Harapan kepada pemerintah juga dipertegas:
• Meningkatkan kesejahteraan terutama bagi guru honorer
• Memperkuat program peningkatan kompetensi dan digitalisasi pembelajaran
• Menjamin perlindungan hukum bagi guru dalam menjalankan profesinya
Dr. Sam Haning menekankan bahwa peringatan Hari Guru bukan sekadar seremoni, tetapi momen melawan lupa — melawan lupa bahwa di balik setiap pejabat, pemimpin, dan tokoh besar ada sosok guru yang dengan sabar, ikhlas, dan cinta membimbing generasi.

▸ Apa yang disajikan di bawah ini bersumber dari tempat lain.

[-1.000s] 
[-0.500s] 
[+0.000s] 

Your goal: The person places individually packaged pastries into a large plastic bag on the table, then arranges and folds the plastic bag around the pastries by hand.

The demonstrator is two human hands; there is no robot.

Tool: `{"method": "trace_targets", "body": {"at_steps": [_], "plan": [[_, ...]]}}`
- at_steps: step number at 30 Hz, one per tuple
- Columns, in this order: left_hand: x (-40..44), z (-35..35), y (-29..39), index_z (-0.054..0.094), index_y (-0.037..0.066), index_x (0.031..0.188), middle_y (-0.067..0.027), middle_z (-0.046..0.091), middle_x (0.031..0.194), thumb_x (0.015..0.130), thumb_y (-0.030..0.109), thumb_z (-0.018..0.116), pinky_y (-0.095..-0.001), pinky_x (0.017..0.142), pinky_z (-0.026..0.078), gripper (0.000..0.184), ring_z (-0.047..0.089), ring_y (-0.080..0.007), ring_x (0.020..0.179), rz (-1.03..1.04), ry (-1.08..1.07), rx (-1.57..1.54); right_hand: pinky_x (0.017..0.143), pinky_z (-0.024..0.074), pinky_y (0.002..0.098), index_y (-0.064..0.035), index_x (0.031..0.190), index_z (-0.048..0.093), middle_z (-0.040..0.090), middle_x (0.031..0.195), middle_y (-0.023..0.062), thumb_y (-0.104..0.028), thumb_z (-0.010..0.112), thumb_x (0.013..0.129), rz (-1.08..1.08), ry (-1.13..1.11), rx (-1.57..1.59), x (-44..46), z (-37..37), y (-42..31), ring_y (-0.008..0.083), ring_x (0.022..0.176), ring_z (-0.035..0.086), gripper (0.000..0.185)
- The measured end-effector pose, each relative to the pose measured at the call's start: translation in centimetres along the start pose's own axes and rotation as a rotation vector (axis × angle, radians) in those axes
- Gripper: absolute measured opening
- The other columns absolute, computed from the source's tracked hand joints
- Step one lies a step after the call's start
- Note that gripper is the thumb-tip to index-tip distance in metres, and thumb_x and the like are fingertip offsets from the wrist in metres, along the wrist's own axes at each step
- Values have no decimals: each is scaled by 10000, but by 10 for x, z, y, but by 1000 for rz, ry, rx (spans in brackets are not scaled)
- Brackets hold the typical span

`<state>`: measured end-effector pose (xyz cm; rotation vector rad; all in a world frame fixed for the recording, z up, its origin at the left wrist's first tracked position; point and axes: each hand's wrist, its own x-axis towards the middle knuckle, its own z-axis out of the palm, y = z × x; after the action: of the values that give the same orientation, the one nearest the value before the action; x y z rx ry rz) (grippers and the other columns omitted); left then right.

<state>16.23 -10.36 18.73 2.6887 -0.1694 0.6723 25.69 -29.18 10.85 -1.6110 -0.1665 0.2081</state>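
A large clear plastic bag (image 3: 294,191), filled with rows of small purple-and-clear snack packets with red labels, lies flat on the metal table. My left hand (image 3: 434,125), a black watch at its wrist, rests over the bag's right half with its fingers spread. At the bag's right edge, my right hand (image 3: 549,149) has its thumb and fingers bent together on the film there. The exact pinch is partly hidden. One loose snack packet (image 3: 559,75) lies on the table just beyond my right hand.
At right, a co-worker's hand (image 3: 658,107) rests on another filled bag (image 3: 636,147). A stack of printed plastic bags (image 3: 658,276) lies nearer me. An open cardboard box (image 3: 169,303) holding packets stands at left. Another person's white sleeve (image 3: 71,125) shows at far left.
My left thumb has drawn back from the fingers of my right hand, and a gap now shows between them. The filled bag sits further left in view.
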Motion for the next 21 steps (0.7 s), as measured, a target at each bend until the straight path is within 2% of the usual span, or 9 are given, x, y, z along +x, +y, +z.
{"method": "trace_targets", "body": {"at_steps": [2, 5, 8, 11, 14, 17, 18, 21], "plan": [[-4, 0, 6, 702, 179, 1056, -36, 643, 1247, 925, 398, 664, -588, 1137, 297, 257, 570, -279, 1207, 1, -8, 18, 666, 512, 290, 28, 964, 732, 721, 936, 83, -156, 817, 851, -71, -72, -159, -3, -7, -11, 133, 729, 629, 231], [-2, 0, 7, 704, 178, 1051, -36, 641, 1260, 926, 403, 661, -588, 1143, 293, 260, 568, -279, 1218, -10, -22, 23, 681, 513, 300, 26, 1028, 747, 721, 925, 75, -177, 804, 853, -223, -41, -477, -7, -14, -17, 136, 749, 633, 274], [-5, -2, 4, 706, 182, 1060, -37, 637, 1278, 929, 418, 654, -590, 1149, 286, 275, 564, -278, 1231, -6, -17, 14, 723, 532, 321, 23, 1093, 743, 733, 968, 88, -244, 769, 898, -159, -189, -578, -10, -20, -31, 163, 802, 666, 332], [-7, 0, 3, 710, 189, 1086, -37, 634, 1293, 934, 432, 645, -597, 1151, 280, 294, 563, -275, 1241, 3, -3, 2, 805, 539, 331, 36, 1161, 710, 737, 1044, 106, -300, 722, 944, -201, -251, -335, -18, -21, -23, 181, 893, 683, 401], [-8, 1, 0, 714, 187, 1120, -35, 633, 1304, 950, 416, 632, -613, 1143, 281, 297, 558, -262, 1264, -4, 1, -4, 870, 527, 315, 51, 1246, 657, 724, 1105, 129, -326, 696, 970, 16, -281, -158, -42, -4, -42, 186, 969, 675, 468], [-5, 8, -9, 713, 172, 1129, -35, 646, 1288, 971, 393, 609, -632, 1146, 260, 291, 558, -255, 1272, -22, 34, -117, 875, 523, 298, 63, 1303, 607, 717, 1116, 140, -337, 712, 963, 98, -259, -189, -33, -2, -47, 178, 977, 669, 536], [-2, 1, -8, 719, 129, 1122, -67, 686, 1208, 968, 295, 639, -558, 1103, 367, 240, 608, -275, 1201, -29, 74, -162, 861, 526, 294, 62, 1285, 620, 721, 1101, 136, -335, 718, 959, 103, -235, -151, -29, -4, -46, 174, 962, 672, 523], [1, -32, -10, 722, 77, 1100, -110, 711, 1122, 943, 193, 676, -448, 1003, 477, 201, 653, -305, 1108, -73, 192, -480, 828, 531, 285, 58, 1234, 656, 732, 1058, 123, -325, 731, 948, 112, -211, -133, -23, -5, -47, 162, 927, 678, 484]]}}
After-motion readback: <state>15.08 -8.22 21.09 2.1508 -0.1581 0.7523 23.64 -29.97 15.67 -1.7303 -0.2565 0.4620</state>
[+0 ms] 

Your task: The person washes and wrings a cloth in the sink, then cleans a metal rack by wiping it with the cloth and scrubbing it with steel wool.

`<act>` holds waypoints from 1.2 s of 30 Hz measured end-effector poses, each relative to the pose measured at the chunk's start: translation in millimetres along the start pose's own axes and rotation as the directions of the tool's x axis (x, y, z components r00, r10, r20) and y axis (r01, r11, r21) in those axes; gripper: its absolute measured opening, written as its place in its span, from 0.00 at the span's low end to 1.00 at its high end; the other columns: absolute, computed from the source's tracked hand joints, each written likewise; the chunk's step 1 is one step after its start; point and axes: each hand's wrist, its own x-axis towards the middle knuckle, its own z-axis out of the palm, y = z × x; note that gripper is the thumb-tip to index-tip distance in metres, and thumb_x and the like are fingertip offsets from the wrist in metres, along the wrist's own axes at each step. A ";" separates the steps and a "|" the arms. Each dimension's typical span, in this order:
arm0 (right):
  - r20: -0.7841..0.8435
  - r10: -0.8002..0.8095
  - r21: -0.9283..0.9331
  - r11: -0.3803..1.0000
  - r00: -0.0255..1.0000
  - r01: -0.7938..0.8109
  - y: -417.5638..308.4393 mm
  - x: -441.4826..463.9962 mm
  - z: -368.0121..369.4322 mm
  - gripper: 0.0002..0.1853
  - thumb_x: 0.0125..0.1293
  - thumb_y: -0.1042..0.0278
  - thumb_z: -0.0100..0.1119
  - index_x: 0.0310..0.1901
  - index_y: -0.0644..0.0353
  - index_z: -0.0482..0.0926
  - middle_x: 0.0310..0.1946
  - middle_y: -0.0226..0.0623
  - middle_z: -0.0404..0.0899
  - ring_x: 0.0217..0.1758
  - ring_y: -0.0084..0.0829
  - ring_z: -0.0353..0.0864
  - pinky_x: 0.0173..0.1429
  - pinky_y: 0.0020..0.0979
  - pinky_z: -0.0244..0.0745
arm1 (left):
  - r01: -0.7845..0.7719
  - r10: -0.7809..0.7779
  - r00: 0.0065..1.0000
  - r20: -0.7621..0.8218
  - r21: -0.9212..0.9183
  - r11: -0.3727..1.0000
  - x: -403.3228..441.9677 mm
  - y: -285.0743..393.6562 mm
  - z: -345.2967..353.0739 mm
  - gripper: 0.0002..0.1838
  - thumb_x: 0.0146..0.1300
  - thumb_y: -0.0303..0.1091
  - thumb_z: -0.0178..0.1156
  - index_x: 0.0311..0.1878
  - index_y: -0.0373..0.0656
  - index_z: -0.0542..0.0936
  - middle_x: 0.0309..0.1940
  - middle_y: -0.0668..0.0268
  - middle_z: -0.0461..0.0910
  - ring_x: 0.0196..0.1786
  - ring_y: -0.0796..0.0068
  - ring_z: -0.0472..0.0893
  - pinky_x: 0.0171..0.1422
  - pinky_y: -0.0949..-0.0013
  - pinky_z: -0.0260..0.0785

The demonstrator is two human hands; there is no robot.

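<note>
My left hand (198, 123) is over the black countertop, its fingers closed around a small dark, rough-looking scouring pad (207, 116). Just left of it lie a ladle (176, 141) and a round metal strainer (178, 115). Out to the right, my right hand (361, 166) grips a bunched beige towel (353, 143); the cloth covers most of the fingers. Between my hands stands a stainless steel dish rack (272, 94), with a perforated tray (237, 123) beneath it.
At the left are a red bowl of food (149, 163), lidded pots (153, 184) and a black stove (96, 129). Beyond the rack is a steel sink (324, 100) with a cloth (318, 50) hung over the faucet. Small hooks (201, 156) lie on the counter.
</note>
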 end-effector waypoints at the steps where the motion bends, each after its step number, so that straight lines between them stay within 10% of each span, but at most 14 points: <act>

Namun, keprihatinan mendalam disampaikan. Hingga kini masih ada guru yang dikriminalisasi hanya karena menjalankan disiplin moral dan pendidikan karakter. Bahkan ada guru yang kehilangan nyawa dalam tugas mulia. Dengan suara tegas ia menyampaikan: “Guru adalah pilar peradaban, bukan objek kriminalisasi. Negara harus hadir melindungi.”
Pidato menyentuh puncak emosional ketika Dr. Sam Haning mengangkat tragedi yang menimpa almarhumah Ibu Rosalia Rerek Sogen — putri terbaik dari Flores, Nusa Tenggara Timur, yang mengabdikan diri di tanah Papua dengan penuh cinta dan keberanian.
Ibu Rosalia Rerek Sogen menjadi korban kekerasan yang merenggut nyawanya, padahal negara seharusnya melindungi seorang pendidik.
Pengorbanannya disebut sebagai panggilan tegak agar negara memperkuat perlindungan bagi guru dan memastikan tidak ada lagi pendidik gugur saat menjalankan tugas kemanusiaan.
Nama Rosalia Rerek Sogen tidak pernah hilang. Ia kini menjadi bagian dari deretan pahlawan proklamasi pendidikan — penerang negeri melalui jasa yang ia berikan hingga akhir hayat.
Pada kesempatan tersebut, Dr. Sam Haning juga menyampaikan apresiasi terhadap langkah Presiden Prabowo Subianto atas penganugerahan gelar Pahlawan Nasional kepada almarhum Presiden ke-2 RI Bapak Soeharto. Menurutnya, keputusan itu menegaskan pentingnya belajar dari sejarah secara objektif untuk memperkuat persatuan dan memajukan pendidikan berkarakter, berkualitas, dan berkeadilan.
Menutup pidatonya, ia memberikan pesan mendalam kepada seluruh pendidik:
“Tidak perlu berharap mendidik banyak anak untuk menjadi orang hebat. Cukuplah satu anak, satu guru, satu buku, satu pensil — dapat mengubah dunia.”
Momentum HUT PGRI ke-80 dan Hari Guru Nasional ke-31 di Kupang NTT menegaskan bahwa bangsa yang besar adalah bangsa yang menghormati gurunya. Perlindungan terhadap guru berarti perlindungan terhadap masa depan peradaban.